=== Exercise ===
Return every line from the one with "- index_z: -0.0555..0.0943" through the one with "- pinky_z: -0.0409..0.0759", inclusive, exactly as it appears below.

=== Data provided ===
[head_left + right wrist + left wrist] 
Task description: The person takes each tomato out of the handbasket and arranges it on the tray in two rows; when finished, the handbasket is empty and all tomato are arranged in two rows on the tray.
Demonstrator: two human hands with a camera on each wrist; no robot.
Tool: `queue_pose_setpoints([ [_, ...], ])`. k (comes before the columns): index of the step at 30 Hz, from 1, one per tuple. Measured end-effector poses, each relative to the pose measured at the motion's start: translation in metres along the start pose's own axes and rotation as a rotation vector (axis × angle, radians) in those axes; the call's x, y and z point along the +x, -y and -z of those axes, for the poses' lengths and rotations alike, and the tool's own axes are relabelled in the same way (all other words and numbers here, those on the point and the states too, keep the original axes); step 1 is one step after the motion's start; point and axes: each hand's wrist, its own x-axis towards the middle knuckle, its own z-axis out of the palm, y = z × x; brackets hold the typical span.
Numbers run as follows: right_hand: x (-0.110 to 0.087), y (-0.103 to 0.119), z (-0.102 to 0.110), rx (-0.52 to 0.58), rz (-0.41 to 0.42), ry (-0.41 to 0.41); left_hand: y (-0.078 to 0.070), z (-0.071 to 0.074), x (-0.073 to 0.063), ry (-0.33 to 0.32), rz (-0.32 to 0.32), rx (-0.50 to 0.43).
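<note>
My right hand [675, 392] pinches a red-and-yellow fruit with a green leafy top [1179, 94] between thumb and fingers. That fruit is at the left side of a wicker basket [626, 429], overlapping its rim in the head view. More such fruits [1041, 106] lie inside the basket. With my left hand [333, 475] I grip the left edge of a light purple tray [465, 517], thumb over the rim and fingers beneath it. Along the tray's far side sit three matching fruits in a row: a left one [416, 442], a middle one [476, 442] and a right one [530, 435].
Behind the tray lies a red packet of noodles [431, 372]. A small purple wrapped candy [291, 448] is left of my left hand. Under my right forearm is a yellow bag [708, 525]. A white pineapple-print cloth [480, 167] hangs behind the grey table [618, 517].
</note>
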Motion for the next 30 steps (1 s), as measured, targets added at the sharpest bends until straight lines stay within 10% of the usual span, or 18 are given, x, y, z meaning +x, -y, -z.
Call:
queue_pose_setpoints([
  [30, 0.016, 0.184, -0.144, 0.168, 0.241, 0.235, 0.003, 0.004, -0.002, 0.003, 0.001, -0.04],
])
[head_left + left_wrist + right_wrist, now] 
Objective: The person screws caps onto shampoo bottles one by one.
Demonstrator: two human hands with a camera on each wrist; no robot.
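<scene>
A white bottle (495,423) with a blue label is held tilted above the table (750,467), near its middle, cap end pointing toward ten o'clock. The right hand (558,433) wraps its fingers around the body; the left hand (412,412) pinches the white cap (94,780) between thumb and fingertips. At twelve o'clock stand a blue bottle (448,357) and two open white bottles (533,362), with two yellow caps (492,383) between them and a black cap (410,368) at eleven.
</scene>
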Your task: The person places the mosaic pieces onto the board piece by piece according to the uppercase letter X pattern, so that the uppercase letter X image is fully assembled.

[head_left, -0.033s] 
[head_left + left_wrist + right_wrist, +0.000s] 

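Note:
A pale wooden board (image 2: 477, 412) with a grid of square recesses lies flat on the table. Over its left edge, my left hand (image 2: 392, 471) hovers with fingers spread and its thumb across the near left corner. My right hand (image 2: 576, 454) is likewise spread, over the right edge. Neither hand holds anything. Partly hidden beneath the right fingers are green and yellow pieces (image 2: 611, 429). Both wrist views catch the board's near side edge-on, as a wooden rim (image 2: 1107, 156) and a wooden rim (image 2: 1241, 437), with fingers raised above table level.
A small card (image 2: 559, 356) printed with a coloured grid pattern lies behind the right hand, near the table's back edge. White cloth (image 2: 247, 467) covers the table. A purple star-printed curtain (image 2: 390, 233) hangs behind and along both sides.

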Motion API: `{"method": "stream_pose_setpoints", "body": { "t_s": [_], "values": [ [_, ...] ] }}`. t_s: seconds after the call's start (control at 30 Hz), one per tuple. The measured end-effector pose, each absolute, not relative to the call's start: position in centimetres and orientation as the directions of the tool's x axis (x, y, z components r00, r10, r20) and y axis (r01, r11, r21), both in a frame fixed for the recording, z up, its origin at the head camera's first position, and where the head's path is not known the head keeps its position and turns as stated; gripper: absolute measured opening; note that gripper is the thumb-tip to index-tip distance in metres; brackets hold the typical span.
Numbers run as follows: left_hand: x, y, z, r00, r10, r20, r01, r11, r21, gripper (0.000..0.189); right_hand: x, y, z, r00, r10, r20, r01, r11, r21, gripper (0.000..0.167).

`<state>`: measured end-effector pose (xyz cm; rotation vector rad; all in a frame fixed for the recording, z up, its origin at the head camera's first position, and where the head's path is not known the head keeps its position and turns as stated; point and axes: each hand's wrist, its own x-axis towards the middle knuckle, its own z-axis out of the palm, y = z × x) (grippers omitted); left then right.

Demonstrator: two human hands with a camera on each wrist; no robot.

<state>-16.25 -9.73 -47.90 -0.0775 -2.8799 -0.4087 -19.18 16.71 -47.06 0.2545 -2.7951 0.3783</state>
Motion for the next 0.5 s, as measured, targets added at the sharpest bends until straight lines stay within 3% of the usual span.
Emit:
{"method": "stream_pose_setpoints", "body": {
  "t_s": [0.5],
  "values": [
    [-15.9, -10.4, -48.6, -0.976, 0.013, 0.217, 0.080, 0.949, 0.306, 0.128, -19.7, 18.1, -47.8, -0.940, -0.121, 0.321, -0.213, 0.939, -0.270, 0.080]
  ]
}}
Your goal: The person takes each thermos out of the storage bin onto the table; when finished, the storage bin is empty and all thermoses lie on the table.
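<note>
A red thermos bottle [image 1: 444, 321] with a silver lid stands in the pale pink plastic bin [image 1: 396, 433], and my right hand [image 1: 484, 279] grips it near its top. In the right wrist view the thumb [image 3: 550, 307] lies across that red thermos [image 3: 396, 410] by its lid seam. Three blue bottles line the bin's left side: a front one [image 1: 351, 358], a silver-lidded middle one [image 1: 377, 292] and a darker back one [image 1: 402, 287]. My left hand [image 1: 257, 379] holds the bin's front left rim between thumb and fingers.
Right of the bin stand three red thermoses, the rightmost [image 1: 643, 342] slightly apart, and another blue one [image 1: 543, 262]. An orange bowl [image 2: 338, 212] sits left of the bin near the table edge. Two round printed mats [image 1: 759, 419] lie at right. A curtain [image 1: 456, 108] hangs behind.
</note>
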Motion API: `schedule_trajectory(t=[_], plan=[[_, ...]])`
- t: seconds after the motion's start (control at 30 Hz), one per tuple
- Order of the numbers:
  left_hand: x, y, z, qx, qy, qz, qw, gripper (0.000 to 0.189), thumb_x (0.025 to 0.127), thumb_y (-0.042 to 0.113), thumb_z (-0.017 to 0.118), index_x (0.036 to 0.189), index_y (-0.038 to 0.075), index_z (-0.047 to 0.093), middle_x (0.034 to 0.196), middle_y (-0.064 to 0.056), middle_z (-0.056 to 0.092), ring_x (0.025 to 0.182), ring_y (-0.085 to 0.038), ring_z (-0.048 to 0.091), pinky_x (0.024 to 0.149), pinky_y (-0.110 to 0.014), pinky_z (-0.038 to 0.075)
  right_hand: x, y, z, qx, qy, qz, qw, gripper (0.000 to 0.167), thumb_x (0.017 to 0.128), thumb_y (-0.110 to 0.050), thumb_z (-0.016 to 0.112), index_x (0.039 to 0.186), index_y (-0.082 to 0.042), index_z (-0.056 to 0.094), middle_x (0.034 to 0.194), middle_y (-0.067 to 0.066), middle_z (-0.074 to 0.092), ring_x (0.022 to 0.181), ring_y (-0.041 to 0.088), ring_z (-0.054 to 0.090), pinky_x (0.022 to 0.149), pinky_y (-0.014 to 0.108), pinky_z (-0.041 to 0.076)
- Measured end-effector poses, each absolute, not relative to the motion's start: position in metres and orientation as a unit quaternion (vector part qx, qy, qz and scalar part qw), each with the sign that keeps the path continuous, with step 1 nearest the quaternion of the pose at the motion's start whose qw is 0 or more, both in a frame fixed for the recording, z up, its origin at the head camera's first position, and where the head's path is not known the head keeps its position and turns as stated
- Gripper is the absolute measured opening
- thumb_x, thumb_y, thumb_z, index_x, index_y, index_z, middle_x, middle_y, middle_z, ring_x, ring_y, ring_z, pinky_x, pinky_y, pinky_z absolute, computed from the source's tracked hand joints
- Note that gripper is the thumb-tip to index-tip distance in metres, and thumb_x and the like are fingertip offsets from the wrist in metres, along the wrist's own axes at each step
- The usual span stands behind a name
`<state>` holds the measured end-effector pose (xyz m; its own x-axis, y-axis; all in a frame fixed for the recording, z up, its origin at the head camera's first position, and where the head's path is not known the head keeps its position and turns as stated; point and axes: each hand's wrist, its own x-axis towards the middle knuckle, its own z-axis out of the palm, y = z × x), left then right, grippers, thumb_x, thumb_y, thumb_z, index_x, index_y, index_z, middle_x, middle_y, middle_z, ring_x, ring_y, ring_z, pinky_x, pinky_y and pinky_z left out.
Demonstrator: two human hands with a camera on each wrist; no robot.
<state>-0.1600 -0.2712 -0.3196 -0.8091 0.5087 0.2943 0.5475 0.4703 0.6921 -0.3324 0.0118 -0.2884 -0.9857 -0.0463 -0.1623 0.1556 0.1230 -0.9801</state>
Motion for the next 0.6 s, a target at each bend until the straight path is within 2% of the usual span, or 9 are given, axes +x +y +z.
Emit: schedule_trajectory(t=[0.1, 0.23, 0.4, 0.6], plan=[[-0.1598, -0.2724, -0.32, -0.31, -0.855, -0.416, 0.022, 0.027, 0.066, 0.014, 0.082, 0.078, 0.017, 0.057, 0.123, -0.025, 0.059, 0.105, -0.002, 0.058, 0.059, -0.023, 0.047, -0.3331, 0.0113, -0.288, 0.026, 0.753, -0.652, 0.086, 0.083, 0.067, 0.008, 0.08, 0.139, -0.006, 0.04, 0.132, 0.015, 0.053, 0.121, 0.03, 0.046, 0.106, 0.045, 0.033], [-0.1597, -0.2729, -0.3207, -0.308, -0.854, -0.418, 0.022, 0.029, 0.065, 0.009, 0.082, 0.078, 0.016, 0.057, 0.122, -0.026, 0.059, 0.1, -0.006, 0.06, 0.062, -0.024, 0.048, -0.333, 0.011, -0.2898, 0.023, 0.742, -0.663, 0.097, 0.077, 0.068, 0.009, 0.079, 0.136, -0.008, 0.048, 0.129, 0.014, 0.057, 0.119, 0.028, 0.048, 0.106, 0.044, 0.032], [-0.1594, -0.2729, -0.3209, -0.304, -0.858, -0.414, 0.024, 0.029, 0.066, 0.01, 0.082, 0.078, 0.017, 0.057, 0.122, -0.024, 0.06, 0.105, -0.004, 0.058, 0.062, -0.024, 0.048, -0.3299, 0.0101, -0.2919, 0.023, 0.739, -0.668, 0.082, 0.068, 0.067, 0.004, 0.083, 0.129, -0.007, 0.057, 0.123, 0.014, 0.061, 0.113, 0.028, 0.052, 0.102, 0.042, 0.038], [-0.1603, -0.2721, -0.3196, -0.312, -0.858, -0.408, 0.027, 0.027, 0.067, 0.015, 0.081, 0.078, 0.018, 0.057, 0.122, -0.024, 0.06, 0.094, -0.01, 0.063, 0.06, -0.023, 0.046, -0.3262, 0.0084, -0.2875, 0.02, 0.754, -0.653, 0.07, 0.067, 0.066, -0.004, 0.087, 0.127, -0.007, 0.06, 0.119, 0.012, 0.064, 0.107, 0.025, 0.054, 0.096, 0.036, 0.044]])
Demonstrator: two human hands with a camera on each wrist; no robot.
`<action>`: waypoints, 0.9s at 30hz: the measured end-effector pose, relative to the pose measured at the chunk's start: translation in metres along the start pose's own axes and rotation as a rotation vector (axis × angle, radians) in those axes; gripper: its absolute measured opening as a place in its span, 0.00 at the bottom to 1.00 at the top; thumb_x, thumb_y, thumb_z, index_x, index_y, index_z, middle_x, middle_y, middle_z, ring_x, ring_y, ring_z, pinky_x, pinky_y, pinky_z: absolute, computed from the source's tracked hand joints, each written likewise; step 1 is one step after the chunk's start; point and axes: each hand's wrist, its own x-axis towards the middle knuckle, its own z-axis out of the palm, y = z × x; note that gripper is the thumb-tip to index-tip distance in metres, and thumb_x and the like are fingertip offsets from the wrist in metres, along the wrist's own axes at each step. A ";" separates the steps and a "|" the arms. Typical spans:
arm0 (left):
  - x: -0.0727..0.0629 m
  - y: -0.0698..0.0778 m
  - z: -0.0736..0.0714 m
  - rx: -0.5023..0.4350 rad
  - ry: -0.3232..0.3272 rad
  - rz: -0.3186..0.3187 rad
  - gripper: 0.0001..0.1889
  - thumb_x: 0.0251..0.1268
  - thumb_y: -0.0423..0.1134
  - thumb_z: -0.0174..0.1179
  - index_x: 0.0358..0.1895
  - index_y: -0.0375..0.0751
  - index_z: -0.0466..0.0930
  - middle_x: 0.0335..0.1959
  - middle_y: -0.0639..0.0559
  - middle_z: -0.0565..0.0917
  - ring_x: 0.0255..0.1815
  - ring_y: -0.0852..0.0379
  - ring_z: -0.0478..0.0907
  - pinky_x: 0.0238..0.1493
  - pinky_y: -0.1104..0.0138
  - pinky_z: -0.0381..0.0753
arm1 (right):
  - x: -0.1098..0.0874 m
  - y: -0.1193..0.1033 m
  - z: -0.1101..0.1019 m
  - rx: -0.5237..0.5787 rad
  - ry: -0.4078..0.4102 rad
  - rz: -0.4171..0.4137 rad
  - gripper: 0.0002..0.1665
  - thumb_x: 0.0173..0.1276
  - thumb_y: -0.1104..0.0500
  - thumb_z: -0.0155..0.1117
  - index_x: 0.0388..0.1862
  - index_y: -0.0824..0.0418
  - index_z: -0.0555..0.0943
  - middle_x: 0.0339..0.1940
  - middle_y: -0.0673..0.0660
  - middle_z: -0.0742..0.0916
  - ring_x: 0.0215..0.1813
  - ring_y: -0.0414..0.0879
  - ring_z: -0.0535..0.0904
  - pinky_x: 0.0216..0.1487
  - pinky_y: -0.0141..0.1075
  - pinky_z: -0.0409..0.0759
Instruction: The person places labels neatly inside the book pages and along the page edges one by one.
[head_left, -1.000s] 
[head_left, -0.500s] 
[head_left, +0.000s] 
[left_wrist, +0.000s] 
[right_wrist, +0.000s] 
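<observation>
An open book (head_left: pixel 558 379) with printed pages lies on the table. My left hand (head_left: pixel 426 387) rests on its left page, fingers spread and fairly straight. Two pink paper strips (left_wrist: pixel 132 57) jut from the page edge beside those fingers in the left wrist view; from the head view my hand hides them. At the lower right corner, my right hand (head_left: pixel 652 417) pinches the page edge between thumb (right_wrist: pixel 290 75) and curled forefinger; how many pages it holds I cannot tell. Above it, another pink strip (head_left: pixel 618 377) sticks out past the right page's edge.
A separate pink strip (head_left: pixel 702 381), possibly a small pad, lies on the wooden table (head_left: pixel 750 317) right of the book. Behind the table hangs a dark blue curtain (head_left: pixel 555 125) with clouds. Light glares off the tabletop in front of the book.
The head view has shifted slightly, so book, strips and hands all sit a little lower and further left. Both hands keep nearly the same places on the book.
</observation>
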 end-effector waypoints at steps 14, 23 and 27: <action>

=== Written answer ===
  - index_z: -0.0555..0.0943
  - middle_x: 0.0339..0.1940
  - middle_y: -0.0673..0.0660
  - middle_z: -0.0742..0.0916
  - ring_x: 0.0215..0.1813
  - ring_y: -0.0414..0.0879
  - ring_z: -0.0535..0.0904
  - pinky_x: 0.0216..0.1487
  - pinky_y: -0.0141..0.1075
  - pinky_z: -0.0409..0.0759

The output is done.